What is needed is an exact copy of the lines from the one containing "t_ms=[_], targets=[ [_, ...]" through the last line of the records, with no pictures.

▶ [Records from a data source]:
========

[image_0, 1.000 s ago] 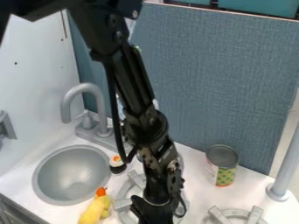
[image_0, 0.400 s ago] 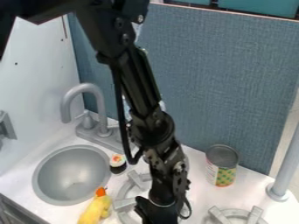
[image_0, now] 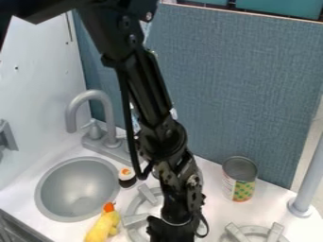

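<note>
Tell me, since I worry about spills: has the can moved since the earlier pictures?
No. The can stands in the same spot, beside the gray post, the gap between them unchanged.

My black jointed arm (image_0: 165, 134) has shifted slightly toward the upright metal can with the green-and-yellow label (image_0: 240, 178).

Arm (image_0: 148, 90) black throughout, glossy in patches. Long, narrow forearm, ridged lengthwise. Pale round screw head (image_0: 148, 17) near the top; darker round fasteners below it. Thick black cable (image_0: 127, 118) along one side, bowed near the wrist. Wrist housings (image_0: 165, 137) rounded, knobbly, with grey glints. Thin pale curved edge above the black gripper (image_0: 172, 232); slimmer dark cable (image_0: 206, 227) loops beside it.
</note>
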`<state>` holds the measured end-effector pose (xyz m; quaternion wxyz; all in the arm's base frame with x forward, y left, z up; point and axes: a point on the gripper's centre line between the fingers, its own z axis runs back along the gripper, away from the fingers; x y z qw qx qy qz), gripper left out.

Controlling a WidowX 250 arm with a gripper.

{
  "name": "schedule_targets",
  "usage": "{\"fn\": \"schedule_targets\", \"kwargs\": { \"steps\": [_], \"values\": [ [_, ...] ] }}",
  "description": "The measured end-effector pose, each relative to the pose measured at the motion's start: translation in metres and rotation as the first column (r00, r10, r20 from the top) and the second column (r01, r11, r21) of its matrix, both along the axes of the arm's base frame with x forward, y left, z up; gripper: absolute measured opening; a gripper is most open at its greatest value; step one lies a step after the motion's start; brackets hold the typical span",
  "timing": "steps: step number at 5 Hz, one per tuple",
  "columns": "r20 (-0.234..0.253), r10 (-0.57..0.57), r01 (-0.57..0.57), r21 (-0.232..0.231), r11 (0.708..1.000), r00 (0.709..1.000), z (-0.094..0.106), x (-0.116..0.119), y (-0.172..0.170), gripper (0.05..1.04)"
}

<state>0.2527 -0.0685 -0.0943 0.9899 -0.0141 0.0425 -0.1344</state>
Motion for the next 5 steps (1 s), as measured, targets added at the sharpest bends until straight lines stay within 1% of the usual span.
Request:
{"fn": "schedule_targets", "kwargs": {
  "steps": [1,2,3,4,5],
  "values": [
    [0.050,0.014,-0.014,-0.008,1.000,0.999,0.025,0.006,0.004,1.002],
    [0.075,0.021,-0.019,-0.023,1.000,0.997,0.043,0.002,0.006,1.001],
    [0.108,0.042,-0.040,-0.021,0.999,0.993,0.068,-0.001,0.016,1.001],
    [0.127,0.103,-0.100,-0.032,0.994,0.987,0.087,-0.010,0.043,1.001],
    [0.132,0.135,-0.127,-0.062,0.990,0.982,0.112,-0.025,0.064,1.001]
  ]
}}
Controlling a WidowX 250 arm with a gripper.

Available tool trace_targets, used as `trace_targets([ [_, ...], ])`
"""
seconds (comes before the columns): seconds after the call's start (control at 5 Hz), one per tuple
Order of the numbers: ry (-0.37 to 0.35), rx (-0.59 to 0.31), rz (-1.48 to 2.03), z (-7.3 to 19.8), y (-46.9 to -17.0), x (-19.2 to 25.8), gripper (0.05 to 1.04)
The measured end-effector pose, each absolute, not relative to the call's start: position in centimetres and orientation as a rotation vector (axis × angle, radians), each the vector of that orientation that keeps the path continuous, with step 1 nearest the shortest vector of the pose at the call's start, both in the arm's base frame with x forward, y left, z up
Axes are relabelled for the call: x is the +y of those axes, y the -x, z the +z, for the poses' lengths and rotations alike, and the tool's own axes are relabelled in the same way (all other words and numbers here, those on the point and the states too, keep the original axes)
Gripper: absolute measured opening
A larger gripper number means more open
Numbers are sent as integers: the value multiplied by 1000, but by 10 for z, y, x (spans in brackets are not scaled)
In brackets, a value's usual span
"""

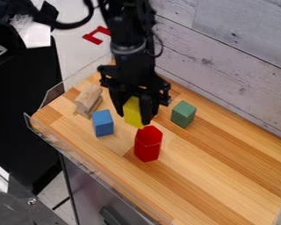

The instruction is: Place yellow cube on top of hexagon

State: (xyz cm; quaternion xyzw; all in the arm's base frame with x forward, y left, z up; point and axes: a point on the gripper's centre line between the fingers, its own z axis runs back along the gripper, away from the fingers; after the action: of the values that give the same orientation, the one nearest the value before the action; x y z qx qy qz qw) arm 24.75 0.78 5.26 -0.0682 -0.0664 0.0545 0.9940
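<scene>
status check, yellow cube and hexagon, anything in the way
Pincer shut on yellow cube. Cube by top of red hexagon, contact unclear. Blue block and green block off to the sides.

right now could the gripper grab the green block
Probably not: the gripper is already closed on the yellow block, so it would have to let go first. Otherwise the way looks free, as the green block stands apart from the other blocks.
</scene>
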Motion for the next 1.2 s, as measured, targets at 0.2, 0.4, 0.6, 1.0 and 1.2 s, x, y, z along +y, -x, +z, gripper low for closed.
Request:
trace_targets([
  [0.2,126,-153,107,52,-250,8,577],
  [0.4,104,-102,121,40,-251,5,577],
  [0.6,98,-83,101,34,-258,1,577],
  [1.0,92,-51,85,25,-262,-5,577],
  [1.2,81,-33,83,20,-261,-5,577],
])
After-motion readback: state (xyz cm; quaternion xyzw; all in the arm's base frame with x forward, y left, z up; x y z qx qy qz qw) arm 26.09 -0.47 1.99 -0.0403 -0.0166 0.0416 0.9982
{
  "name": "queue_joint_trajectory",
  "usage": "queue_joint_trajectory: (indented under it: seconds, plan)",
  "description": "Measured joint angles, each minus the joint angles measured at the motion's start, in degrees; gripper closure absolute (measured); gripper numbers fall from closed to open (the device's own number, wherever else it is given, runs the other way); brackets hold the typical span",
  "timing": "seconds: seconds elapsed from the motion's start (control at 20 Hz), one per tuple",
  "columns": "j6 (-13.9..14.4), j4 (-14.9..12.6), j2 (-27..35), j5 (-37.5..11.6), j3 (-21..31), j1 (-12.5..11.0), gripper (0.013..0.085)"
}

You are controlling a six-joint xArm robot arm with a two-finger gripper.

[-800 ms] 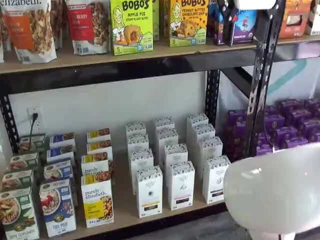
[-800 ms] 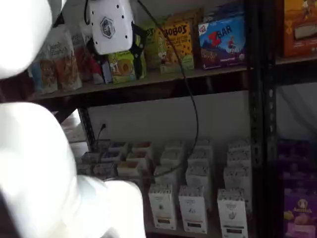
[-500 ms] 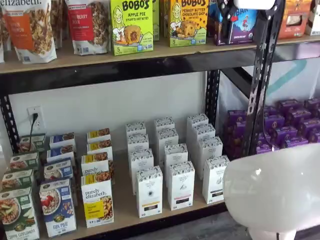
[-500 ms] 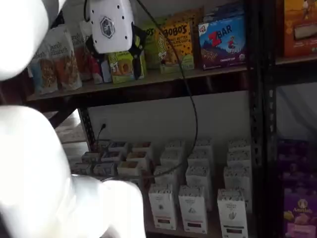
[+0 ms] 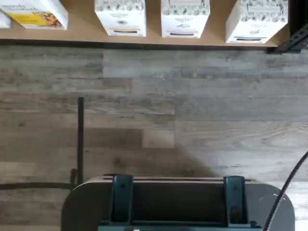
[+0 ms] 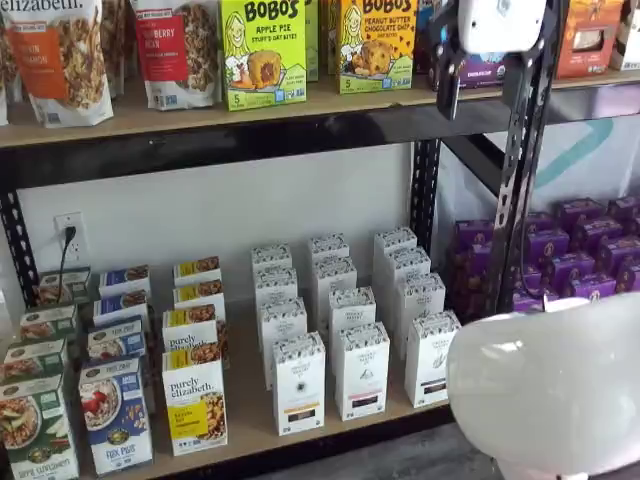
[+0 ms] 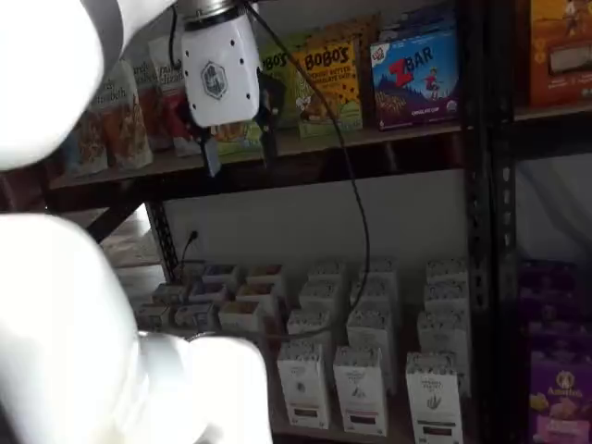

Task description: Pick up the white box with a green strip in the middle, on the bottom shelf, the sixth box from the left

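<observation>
The white box with the greenish strip stands in the front row of the bottom shelf [image 6: 247,415], rightmost of three like white cartons, in both shelf views [image 6: 430,358] [image 7: 433,400]. In the wrist view it [image 5: 257,19] stands beside the black upright. Next to it are the black-strip carton [image 6: 362,370] and the orange-strip carton [image 6: 299,384]. My gripper [image 7: 240,148] hangs high in front of the upper shelf, far above the white box. Its two black fingers [image 7: 268,129] show a plain gap, with nothing between them. Its white body [image 6: 500,22] also shows at the top edge of a shelf view.
Granola boxes [image 6: 194,400] and cereal boxes [image 6: 115,412] fill the shelf's left part. Purple boxes [image 6: 580,250] lie beyond the black upright [image 6: 515,180]. Bobo's boxes [image 6: 263,50] stand on the upper shelf. My white arm [image 6: 550,385] blocks the lower right. Wood floor [image 5: 154,110] and a dark teal-bracketed mount [image 5: 178,202] show in the wrist view.
My gripper has come down from the top edge in both shelf views; its body and black fingers now show lower, level with the upper shelf. The boxes have not moved.
</observation>
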Motion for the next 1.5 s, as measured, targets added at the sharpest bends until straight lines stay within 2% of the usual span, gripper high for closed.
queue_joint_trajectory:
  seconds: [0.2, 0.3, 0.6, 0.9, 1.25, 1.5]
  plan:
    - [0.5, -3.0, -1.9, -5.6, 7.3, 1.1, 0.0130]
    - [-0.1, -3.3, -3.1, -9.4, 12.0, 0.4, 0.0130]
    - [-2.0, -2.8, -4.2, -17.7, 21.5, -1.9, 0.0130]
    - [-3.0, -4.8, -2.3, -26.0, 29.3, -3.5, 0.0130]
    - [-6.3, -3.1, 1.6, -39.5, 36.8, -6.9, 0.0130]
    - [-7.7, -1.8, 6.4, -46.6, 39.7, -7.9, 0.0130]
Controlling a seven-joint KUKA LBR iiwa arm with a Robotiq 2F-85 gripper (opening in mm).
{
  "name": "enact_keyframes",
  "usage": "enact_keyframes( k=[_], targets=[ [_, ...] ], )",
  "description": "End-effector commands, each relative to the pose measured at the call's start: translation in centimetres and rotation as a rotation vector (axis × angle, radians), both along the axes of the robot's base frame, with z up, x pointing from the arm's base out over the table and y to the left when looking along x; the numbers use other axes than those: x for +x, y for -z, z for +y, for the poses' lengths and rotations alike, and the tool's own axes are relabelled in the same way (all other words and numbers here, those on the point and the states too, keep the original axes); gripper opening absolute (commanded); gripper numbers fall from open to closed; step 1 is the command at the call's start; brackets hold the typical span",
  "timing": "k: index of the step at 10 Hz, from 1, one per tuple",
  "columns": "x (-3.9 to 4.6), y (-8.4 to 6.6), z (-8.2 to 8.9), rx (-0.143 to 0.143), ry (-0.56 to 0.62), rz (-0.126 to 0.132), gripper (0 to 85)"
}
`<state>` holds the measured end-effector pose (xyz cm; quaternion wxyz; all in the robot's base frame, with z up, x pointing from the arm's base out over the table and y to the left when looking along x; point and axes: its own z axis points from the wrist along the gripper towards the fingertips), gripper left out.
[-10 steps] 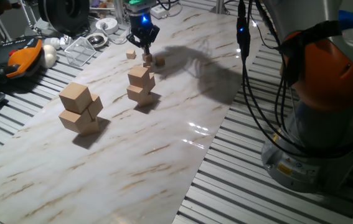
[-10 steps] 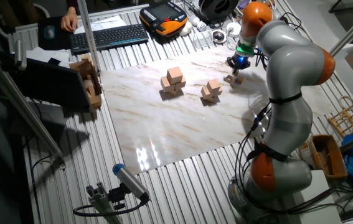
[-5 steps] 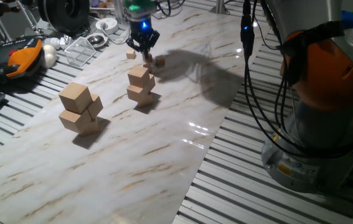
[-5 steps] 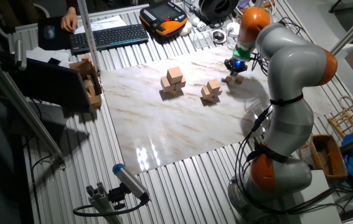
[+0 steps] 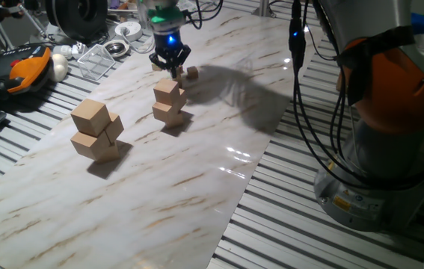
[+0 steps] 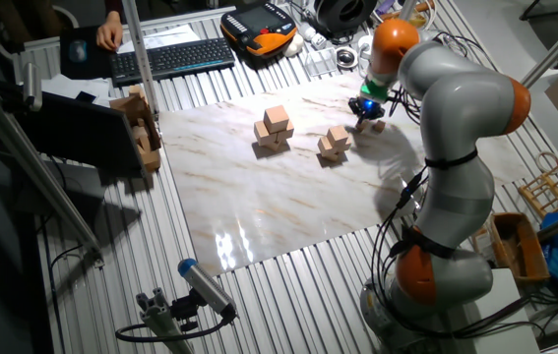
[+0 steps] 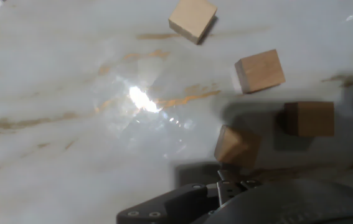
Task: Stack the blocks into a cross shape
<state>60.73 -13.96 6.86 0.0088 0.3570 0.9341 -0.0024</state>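
Observation:
Four tiny tan blocks lie on the marble sheet in the hand view: one at the top [image 7: 192, 18], one right of centre [image 7: 259, 70], one in shadow at the right [image 7: 309, 118], and a tilted one [image 7: 236, 146] just ahead of my gripper [image 7: 229, 182]. Only the dark finger base shows there. In one fixed view my gripper [image 5: 172, 67] hangs low over this group, with one block [image 5: 191, 72] showing to its right. The other fixed view has the gripper [image 6: 365, 112] beside a block [image 6: 378, 125]. Whether the jaws hold anything is hidden.
A stack of medium tan cubes [image 5: 170, 102] stands just in front of the gripper, and a stack of large cubes [image 5: 96, 131] sits further left. Clutter, a clear tray [image 5: 96, 61] and an orange pendant [image 5: 25, 67] line the sheet's far-left edge. The arm's base [image 5: 391, 127] stands at the right.
The gripper has shifted a little left and lower over the tiny blocks. The medium and large stacks have not moved.

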Motion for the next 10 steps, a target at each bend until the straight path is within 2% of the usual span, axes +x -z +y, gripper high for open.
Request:
enact_keyframes(
  k=[1, 8, 10],
  targets=[
    [-0.13, 0.3, 0.2, 0.0, 0.002, -0.004, 0.0],
    [-0.53, 2.5, 0.8, -0.006, 0.013, -0.021, 0.0],
    [-0.59, 2.6, 0.6, -0.012, 0.05, -0.027, 0.0]
  ],
)
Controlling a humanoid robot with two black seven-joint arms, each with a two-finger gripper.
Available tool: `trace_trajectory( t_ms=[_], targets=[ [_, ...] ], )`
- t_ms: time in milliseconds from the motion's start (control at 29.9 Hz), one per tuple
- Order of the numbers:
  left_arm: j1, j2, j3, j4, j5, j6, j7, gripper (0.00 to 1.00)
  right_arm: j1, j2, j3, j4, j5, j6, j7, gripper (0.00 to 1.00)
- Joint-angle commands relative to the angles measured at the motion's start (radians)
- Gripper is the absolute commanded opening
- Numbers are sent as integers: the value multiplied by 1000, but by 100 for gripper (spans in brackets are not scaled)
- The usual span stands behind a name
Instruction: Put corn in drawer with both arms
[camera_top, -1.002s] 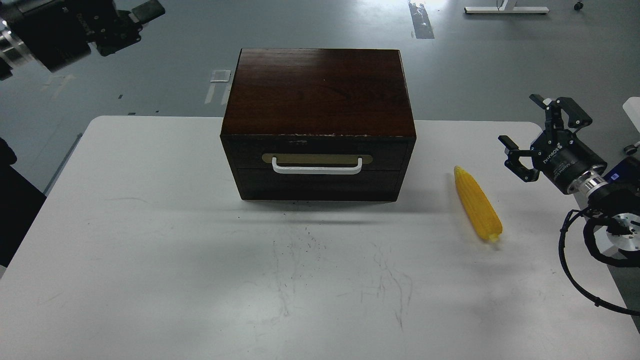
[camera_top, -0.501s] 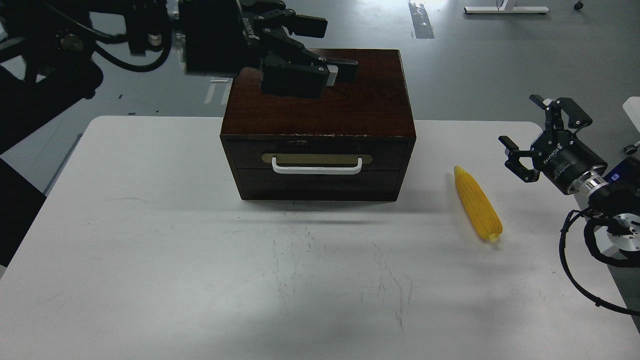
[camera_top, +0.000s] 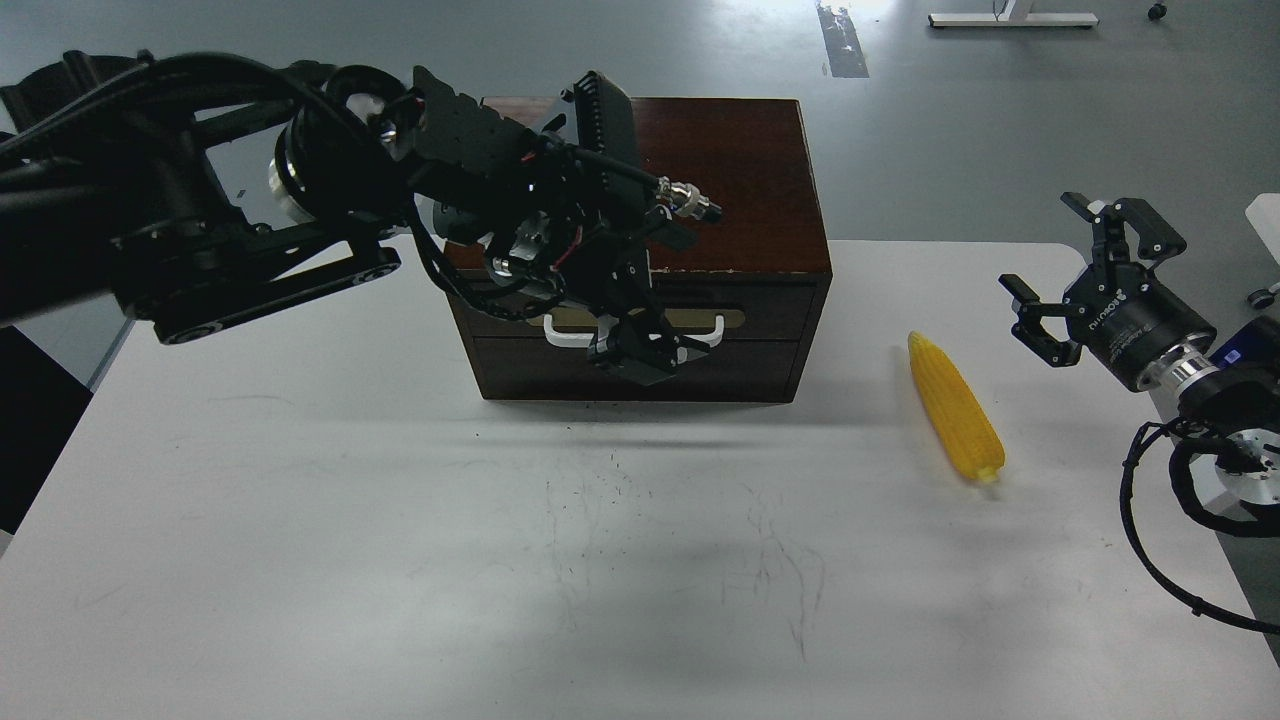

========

▶ [The completed task]:
Available tool: `trace_trajectory( t_ms=[_], targets=[ [_, ...] ], )`
- t_ms: time in milliseconds from the motion's start (control at 29.9 Hz), one per tuple
- Order of the numbers:
  left_arm: j1, j2, j3, j4, j5, j6, j7, gripper (0.00 to 1.00)
  right_arm: j1, j2, j3, j4, j5, j6, j7, gripper (0.00 to 1.00)
- Joint-angle commands relative to the angles measured at the motion's start (radians)
- Gripper is the absolute commanded opening
- Numbers are sent as integers: the value multiplied by 1000, but by 100 for gripper (spans in brackets are not scaled)
- The usual span stands behind a name
Instruction: Put corn in drawer with both arms
[camera_top, -1.002s] 
[camera_top, -0.501s] 
[camera_top, +0.000s] 

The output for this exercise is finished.